Work item
Copy each line below as it stands, but skip any picture it contains.

Information supplied
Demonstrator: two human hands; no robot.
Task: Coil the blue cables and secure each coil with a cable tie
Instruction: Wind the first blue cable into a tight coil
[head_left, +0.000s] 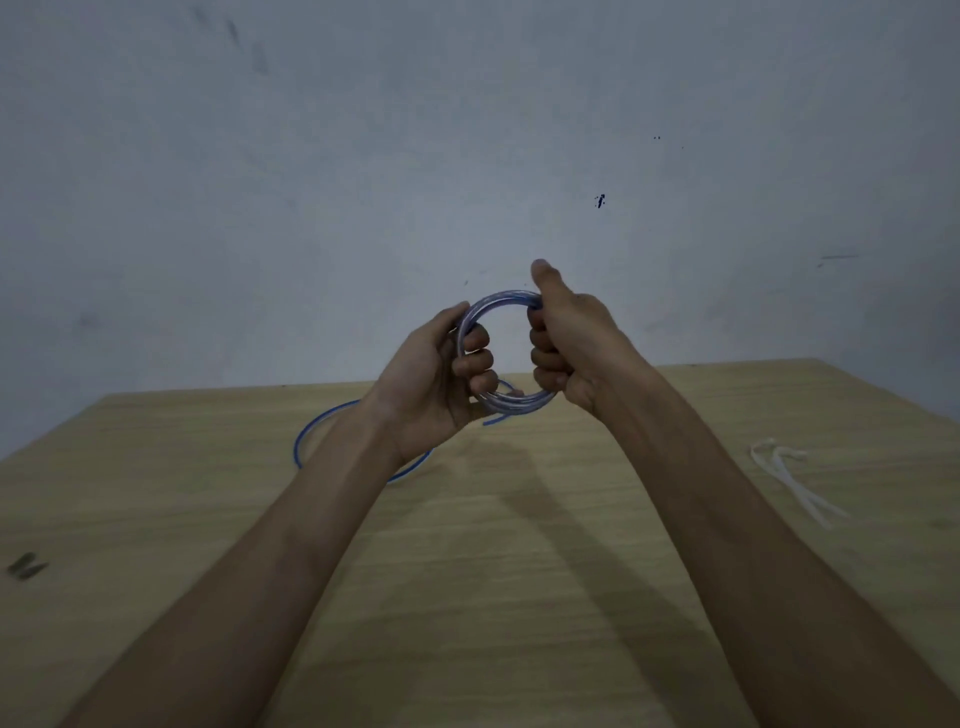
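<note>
1. Coil (498, 304) of blue cable is held upright at the centre of the frame, above the wooden table (467, 571), with its opening facing the camera.
2. The left hand (431, 379) grips the coil's left side, fingers curled through the opening. The right hand (571, 343) grips the right side likewise, thumb raised. The hands are apart.
3. A loose blue cable loop (311, 431) lies flat on the table left of centre, partly hidden behind the left forearm. Whether it joins the coil cannot be told.
4. The white cable ties (795, 483) lie on the table at the right of the frame, well apart from the coil. Their long axes run from upper left to lower right. The right hand is nearer.
5. Judgement: the coil is untied. Holding it in the left hand alone would free the right to fetch a tie.
</note>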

Answer below
Demonstrator: two human hands; no robot.
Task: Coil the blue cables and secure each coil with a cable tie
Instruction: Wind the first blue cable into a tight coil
[head_left, +0.000s] 
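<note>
1. Coil (498, 304) of blue cable is held upright at the centre of the frame, above the wooden table (467, 571), with its opening facing the camera.
2. The left hand (431, 379) grips the coil's left side, fingers curled through the opening. The right hand (571, 343) grips the right side likewise, thumb raised. The hands are apart.
3. A loose blue cable loop (311, 431) lies flat on the table left of centre, partly hidden behind the left forearm. Whether it joins the coil cannot be told.
4. The white cable ties (795, 483) lie on the table at the right of the frame, well apart from the coil. Their long axes run from upper left to lower right. The right hand is nearer.
5. Judgement: the coil is untied. Holding it in the left hand alone would free the right to fetch a tie.
</note>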

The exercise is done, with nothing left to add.